Justice Dhulia further added that the approach of the High Court could have been different where Instead of straightaway taking the ERP route, as a threshold requirement, the Court could have first examined whether the restriction imposed by the school or the G.O on wearing a hijab, were valid restrictions?

He noted that the test of ERP has been laid down by the Court in the past to resolve disputes of a particular nature. He observed that these were the cases where a challenge was made to State interference on what was claimed to be an "essential religious practice."

He added that "Even when Rights of an individual were raised, as we may say in the case of Shayara Bano v. Union of India and Ors. which is the Triple Talaq case or the case of Indian Young Lawyers Association and Ors, (Sabarimala Temple, In Re.) v. State of Kerala and Ors. which is commonly known as the Sabarimala case, these were cases where an individual right was asserted against a religious practice or where there was an assertion, primarily on a religious identity."

He further observed that in the case at hand, the question was not merely of religious practice or identity but also of 'freedom of expression,' given to a citizen under Article 19(1)(a) of the Constitution of India, and that it makes the instant case different.

He noted that the entire exercise done by the Karnataka High Court, in evaluating the rights of the Petitioners only on the touchstone of ERP, was incorrect.

"We have before us a case of assertion of individual Right as different from what would be a community Right. We are concerned only with Article 25(1) and not with Article 25(2) or Article 26 of the Constitution of India. Whereas Clause 1 of Article 25 deals with individual rights, Article 25(2) and Article 26 of the Constitution of India, deal by and large with community-based rights. In that sense what has been decided by this Court earlier as ERP would not be of much help to us.", Justice Dhulia observed.

He remarked that whether wearing a hijab is an ERP in Islam or not is not essential for the determination of this dispute. He further added that if the belief is sincere, and it harms no one else, there can be no justifiable reasons for banning hijab in a classroom.

Justice Dhulia also observed that Courts are not the forums to solve theological questions, however, he added that the Court must interfere when the boundaries set by the Constitution are broken, or where unjustified restrictions are imposed.

In this context, he observed thus "In my humble opinion Courts are not the forums to solve theological questions. Courts are not well equipped to do that for various reasons, but most importantly because there will always be more than one viewpoint on a particular religious matter, and therefore nothing gives the authority to the Court to pick one over the other. The Courts, however, must interfere when the boundaries set by the Constitution are broken, or where unjustified restrictions are imposed."

Justice Dhulia also noted that he found it difficult to accept the finding of the Karnataka High Court where the High Court determines that the Petitioners cannot assert their Fundamental Rights inside a classroom which the Court terms as "qualified public places" and the rights inside a school are only "derivative right."

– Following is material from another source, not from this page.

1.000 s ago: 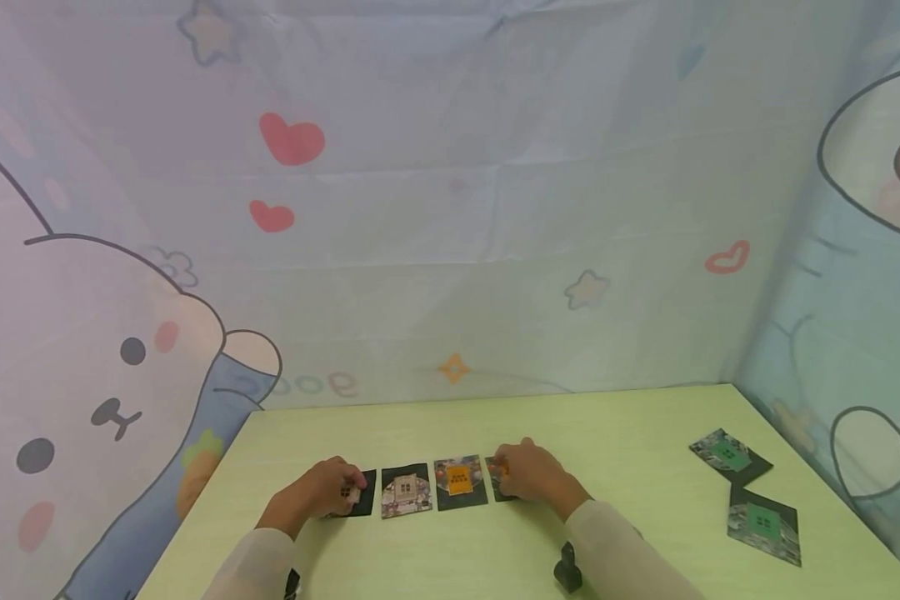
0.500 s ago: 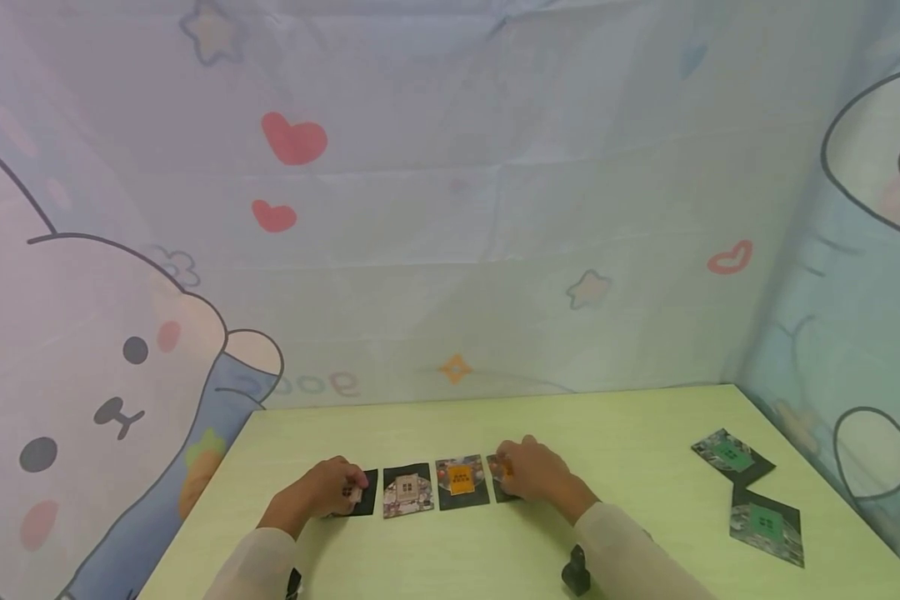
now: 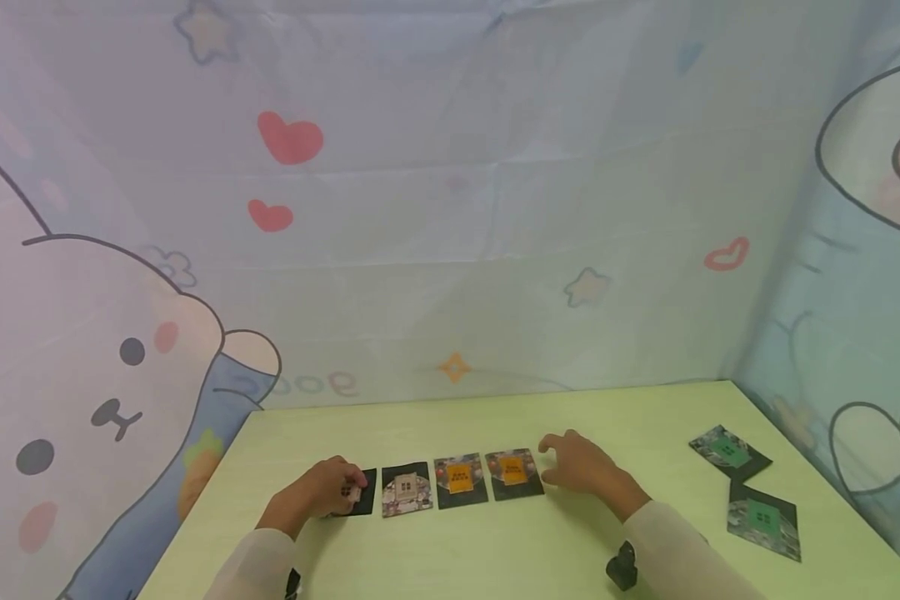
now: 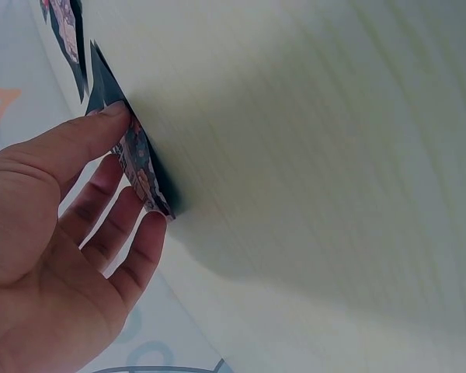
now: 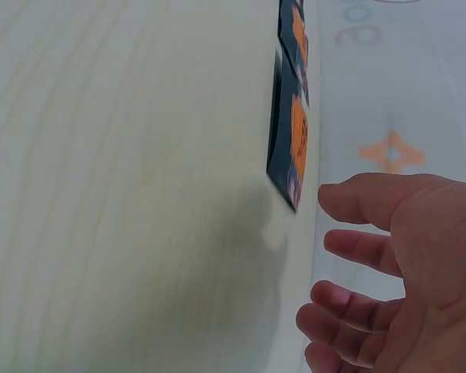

He observed that "Asking a pre university schoolgirl to take off her hijab at her school gate, is an invasion on her privacy and dignity. It is clearly violative of the Fundamental Right given to her under Article 19(1)(a) and 21 of the Constitution of India. This right to her dignity and her privacy she carries in her person, even inside her school gate or when she is in her classroom. It is still her Fundamental Right, not a "derivative right" as has been described by the High Court."

He further emphasized that in the present case the School Administration and the State must answer as to what is more important to them- Education of a girl child or Enforcement of a Dress Code.

"The hurdles and hardships a girl child undergoes in gaining education are many times more than a male child. This case therefore has also to be seen in the perspective of the challenges already faced by a girl child in reaching her school. The question this Court would therefore put before itself is also whether we are making the life of a girl child any better by denying her education, merely because she wears a hijab.", he added.

He also observed that "All the Petitioners want is to wear a hijab! Is it too much to ask in a democracy? How is it against public order, morality or health? or even decency or against any other provision of Part III of the Constitution."

He noted that these questions were sufficiently answered in the Karnataka High Court Judgement.

Justice Dhulia further emphasized that a girl child has the right to wear hijab in her house or outside her house, and that right does not stop at her school gate.

"The child carries her dignity and her privacy even when she is inside the school gates, in her classroom. She retains her fundamental rights. To say that these rights become derivative rights inside a classroom, is wholly incorrect.", he added.

Consequently, while allowing the appeal and the writ petitions, he ordered thus-

"a) The order of the Karnataka High Court dated March 15, 2022, is hereby set aside; b) The G.O. dated February 5, 2022 is hereby quashed and c) There shall be no restriction on the wearing of hijab anywhere in schools and colleges in Karnataka."

Senior Advocates Kapil Sibal, Rajeev Dhawan, Dushyant Dave, Salman Khurshid, Colin Gonsalves, Yusuf Hatim Muchhala, Huzefa Ahmadi, Meenakshi Arora, Aditya Sondhi, Sanjay R. Hegde, Devadatt Kamat, Jayna Kothari, A.M. Dar and Advocates Prashant Bhushan, Shoeb Alam, Nizam Pasha, Kirti Singh and Thulasi K. Raj had appeared on behalf of the petitioners.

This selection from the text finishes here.